* **Requirement**: Find all lines below containing the string "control" and return them.

[Records from a data source]
+---+

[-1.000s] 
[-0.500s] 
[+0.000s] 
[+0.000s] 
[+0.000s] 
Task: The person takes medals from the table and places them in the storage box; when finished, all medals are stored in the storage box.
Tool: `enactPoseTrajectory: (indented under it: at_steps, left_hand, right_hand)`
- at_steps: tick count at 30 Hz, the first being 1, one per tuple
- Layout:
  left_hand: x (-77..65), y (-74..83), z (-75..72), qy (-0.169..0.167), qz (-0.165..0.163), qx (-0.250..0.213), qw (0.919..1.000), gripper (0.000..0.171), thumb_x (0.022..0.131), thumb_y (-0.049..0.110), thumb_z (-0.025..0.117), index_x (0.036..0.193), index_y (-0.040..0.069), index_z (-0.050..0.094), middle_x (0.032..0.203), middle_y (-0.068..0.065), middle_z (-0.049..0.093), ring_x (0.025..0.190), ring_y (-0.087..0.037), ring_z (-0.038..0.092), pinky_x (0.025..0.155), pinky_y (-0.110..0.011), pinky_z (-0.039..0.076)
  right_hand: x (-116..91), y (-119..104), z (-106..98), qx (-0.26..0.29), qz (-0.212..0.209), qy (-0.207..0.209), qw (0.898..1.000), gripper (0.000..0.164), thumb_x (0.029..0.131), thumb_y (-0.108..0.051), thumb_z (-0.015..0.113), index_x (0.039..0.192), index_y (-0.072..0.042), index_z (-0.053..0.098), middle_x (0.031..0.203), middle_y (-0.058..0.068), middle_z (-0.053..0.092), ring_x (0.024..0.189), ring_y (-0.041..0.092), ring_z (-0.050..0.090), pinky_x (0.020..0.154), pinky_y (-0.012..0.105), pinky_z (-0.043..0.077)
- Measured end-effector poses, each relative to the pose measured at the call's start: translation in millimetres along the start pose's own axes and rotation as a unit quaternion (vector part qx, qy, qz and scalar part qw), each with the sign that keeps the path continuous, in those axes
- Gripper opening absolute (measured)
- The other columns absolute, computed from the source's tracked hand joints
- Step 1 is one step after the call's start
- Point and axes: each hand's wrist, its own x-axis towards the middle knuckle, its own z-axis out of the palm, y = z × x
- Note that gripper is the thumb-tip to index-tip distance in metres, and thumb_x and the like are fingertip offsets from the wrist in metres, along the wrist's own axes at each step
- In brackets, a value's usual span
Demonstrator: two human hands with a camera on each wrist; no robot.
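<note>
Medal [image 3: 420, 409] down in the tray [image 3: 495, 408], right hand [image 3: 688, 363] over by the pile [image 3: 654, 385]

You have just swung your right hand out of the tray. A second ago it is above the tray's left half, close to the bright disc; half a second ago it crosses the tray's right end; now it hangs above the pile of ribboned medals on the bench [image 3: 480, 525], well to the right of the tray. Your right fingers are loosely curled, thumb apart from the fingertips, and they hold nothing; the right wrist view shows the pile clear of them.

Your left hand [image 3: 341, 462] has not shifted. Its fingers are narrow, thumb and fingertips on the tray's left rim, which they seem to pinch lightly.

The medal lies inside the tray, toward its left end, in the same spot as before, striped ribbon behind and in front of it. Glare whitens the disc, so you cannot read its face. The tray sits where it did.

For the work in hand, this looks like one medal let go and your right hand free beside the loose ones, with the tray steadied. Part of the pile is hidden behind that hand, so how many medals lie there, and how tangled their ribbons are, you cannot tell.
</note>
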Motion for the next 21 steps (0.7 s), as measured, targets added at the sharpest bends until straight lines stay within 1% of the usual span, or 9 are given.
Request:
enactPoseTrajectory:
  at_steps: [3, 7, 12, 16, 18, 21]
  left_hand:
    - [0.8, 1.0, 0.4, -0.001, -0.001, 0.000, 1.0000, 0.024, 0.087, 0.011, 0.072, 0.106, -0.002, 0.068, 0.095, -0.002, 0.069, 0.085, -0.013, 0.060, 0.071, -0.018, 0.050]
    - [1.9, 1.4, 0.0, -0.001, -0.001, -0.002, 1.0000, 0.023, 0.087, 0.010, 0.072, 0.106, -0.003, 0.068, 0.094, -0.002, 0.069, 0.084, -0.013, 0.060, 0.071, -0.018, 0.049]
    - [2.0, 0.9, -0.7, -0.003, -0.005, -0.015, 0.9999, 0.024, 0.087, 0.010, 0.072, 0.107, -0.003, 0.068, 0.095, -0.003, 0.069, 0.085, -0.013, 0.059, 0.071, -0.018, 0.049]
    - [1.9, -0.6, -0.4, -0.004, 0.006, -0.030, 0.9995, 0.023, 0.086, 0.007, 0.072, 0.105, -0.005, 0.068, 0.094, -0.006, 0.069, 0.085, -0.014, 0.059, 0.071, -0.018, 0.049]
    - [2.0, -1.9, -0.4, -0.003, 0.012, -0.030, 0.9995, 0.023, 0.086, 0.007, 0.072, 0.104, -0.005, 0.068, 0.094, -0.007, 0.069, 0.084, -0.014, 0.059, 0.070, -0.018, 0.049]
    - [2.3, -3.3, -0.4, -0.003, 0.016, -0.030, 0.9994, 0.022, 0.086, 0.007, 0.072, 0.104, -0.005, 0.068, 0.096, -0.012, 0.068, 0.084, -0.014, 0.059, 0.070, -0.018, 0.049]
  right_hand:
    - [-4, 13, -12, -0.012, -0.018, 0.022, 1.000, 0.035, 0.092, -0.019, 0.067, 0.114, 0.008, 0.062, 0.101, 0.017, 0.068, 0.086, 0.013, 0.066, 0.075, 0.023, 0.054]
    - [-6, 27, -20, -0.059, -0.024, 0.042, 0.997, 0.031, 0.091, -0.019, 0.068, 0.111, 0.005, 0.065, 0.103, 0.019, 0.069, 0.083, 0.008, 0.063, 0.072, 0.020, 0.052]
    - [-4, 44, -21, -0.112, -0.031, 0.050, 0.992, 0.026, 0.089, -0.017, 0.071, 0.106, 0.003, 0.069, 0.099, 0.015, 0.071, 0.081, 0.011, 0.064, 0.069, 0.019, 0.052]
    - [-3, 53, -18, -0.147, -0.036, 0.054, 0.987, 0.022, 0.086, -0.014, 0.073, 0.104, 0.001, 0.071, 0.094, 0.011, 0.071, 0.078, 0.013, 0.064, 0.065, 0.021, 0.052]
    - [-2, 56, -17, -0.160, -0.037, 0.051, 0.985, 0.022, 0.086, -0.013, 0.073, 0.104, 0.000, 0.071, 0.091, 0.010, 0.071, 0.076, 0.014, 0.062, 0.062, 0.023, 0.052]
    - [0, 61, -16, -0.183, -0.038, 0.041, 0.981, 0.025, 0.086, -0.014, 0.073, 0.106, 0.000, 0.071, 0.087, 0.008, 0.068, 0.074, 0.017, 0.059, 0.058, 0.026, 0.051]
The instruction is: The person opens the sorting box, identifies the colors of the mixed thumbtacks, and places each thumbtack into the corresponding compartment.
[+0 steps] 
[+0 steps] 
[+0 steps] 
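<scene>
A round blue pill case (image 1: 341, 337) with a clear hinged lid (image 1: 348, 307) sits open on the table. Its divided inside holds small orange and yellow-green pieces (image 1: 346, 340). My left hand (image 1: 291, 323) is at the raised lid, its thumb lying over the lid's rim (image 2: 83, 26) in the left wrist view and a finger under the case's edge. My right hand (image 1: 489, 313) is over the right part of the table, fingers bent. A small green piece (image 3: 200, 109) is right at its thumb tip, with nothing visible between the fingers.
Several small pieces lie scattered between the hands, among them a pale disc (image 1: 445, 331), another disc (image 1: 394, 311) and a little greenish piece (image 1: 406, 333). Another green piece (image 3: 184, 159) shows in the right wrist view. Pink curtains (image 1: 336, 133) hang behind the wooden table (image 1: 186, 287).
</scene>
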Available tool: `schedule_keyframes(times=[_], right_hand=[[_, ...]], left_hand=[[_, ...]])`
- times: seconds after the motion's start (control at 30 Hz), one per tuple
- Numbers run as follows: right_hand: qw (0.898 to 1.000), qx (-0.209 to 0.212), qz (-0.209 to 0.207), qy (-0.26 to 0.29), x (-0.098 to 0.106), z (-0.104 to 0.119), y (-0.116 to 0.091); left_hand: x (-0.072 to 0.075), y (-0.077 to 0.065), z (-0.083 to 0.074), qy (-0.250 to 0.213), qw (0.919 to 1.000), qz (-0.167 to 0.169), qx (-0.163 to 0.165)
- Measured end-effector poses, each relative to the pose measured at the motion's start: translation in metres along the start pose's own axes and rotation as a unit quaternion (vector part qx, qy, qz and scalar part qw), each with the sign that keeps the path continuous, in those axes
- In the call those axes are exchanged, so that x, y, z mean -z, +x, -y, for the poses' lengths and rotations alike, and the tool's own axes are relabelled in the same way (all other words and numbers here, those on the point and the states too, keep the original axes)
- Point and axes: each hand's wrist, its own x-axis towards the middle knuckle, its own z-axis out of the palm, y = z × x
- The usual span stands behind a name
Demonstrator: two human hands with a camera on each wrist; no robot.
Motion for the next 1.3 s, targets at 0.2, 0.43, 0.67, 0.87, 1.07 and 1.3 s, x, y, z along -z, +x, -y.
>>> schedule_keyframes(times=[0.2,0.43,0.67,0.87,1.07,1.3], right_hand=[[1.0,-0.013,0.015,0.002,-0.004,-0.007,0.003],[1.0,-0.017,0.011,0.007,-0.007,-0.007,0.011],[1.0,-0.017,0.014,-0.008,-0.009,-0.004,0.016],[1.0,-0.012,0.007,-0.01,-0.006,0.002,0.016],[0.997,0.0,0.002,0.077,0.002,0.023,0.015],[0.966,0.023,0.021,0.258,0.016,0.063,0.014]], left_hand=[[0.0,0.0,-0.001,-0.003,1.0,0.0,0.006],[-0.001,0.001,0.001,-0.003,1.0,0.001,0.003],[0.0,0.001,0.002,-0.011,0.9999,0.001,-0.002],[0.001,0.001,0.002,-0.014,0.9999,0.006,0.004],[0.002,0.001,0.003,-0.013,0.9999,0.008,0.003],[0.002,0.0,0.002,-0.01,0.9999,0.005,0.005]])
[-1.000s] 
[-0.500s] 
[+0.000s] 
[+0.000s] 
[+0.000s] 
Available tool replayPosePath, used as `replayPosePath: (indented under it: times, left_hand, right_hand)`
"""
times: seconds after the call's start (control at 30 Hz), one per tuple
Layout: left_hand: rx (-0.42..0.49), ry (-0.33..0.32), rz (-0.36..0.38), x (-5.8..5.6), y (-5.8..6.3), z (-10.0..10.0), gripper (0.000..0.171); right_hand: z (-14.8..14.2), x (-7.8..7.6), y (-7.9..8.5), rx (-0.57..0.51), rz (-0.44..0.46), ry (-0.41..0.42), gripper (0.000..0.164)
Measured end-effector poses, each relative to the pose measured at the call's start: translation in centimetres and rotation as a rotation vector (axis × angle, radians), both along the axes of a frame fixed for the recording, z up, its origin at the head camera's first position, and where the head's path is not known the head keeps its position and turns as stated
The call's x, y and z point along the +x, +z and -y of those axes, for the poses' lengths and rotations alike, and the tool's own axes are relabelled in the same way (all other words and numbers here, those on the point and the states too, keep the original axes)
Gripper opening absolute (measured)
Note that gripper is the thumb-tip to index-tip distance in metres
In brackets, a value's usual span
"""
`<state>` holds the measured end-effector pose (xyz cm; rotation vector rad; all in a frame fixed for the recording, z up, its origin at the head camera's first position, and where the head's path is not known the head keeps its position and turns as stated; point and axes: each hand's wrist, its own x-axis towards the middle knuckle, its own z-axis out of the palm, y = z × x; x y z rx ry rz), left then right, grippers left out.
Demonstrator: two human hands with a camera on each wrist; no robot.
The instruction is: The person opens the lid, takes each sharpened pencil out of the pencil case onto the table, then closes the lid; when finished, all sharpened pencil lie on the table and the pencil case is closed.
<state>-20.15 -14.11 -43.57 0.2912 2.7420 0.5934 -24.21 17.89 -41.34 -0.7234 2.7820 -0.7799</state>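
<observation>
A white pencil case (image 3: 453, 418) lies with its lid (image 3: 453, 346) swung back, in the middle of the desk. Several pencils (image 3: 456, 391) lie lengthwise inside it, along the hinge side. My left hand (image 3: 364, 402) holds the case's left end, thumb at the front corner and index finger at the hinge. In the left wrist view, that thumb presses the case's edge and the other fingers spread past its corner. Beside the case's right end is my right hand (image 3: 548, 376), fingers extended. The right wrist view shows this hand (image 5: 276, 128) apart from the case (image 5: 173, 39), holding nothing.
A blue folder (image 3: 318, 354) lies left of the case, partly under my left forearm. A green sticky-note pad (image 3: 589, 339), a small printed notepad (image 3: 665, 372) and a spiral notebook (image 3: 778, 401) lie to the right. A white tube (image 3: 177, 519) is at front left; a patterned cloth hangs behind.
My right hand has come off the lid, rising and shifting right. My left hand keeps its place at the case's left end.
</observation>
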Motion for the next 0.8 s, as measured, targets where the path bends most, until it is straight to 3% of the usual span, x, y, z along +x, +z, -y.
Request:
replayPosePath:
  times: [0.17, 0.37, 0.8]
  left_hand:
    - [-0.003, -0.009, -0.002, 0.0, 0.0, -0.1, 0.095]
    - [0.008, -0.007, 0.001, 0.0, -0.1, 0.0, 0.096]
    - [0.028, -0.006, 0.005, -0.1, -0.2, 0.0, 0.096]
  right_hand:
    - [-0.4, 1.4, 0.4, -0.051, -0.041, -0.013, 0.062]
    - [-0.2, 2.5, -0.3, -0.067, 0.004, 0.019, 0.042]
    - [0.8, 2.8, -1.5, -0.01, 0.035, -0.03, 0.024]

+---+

* **Response to this task**:
- times: seconds after the motion's start (control at 30 Hz), one per tuple
times: seconds after the call's start (control at 30 Hz), one per tuple

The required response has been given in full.